The US Navy Once Tried Using Nuclear-Powered Wetsuits To Keep Divers Warm

The US Navy Once Tried Using Nuclear-Powered Wetsuits To Keep Divers Warm

The ocean is an inhospitable place for soft, land-based human bodies. It’s dark, oxygenless, and, perhaps most intractable of all, really cold. At the pressure of certain depths, neoprene suits will compress and lose their insulating power. The air in tanks also gets cold, so divers become chillier with each breath. But in the ’60s the US Navy thought it had an ingenious solution to it all: nuclear power.

In a blog post on Medium, Steven Meintz, lays out the long, fraught history of the cold wetsuit, in which the most fascinating development is the radioisotope swimsuit heater. In the ’60s, the Atomic Energy Commission (AEC) was trying very hard to prove that nuclear energy was good for more than killing people. It ended up helping the Navy create a wetsuit powered by plutonium-238.

Plutonium-238 is a byproduct of nuclear weapons production, but it also happens to be the ideal nuclear fuel for wetsuits — once you accept a nuclear-powered wetsuit is a good idea in the first place. It emits a lot of radiation, but only the kind that is easy to shield from. In this wetsuit design, almost a kilogram of plutonium-238 is placed inside a canister, where it radiates heat to a series of fluid-filled tubes lining the suit.

The US Navy Once Tried Using Nuclear-Powered Wetsuits To Keep Divers Warm

A schematic of the radioisotope heater from the AEC’s patent via Atomic Skies

When the Navy actually tested the suit, it did not… work so well. “It is concluded that the system in its present state is incapable of maintaining thermal balance in a diver at depth, and its use under SEALAB III conditions would entail a grave risk of hypothermia,” Navy researchers wrote. As the Atomic Skies blog points out, this may be because the Navy couldn’t get enough plutonium-238.

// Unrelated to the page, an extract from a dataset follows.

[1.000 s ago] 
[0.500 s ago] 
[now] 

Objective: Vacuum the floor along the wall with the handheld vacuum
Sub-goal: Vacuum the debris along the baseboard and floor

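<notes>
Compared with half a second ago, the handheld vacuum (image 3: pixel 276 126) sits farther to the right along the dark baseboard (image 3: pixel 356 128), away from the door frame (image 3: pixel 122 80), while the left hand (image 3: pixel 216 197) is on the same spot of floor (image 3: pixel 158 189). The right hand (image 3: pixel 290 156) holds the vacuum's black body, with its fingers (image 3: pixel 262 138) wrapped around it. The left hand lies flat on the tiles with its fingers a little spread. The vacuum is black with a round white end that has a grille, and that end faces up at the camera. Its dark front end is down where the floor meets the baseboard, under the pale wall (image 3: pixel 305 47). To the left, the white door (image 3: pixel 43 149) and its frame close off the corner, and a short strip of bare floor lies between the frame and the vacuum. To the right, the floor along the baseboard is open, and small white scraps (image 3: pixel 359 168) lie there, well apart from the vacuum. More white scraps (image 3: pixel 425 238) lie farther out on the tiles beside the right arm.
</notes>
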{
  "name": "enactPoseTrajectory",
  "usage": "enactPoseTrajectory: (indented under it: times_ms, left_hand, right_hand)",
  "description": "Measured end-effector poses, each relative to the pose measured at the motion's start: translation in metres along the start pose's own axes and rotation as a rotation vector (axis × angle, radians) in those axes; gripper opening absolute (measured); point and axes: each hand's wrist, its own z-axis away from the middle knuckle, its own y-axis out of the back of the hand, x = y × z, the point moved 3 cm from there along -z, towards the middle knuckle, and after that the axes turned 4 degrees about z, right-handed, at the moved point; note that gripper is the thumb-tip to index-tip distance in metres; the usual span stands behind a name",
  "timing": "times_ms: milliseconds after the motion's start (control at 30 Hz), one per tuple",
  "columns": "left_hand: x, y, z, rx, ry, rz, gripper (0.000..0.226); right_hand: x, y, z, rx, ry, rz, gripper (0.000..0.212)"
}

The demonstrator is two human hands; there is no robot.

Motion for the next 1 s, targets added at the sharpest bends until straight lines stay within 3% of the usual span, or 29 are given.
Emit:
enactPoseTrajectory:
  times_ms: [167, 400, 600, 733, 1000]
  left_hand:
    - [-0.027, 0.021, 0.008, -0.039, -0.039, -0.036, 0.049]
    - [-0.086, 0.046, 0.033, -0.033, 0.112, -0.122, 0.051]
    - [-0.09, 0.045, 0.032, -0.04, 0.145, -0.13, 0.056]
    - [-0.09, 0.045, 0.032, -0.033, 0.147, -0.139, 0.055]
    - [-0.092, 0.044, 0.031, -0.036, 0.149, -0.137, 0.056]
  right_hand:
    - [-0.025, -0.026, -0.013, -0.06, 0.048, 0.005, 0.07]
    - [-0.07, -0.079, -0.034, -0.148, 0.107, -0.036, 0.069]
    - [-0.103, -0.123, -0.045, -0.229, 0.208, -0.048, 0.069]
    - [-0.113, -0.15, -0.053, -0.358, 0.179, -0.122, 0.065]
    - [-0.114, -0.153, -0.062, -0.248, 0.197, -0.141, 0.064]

Indeed, the radioactive isotope is hard to come by — and even harder to come by now that the US is no longer making nuclear weapons. Today, plutonium-238 is still used to power space probes like Voyager and Curiosity travelling in the cold, dark parts of our solar system (and beyond). Even NASA’s stockpile is rapidly running out, and they have just restarted a $US50 million program to make 1.5kg of plutonium-238 year. It would have been one expensive, warm wetsuit.